WHAT THIS TASK INVOLVES: Please write out every line of the material exactly.

++++ SUPPLIED MATERIAL

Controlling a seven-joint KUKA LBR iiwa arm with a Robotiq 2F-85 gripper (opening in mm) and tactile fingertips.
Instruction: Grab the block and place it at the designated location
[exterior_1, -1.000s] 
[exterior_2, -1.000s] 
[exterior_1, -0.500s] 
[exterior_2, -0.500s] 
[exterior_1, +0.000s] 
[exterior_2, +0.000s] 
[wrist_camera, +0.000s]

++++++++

ANSWER TO THIS EXERCISE:
Controlling a seven-joint KUKA LBR iiwa arm with a Robotiq 2F-85 gripper (opening in mm) and tactile fingertips.
Instruction: Grab the block and place it at the designated location
[exterior_1, -1.000s] 
[exterior_2, -1.000s] 
[exterior_1, -0.500s] 
[exterior_2, -0.500s] 
[exterior_1, +0.000s] 
[exterior_2, +0.000s] 
[wrist_camera, +0.000s]

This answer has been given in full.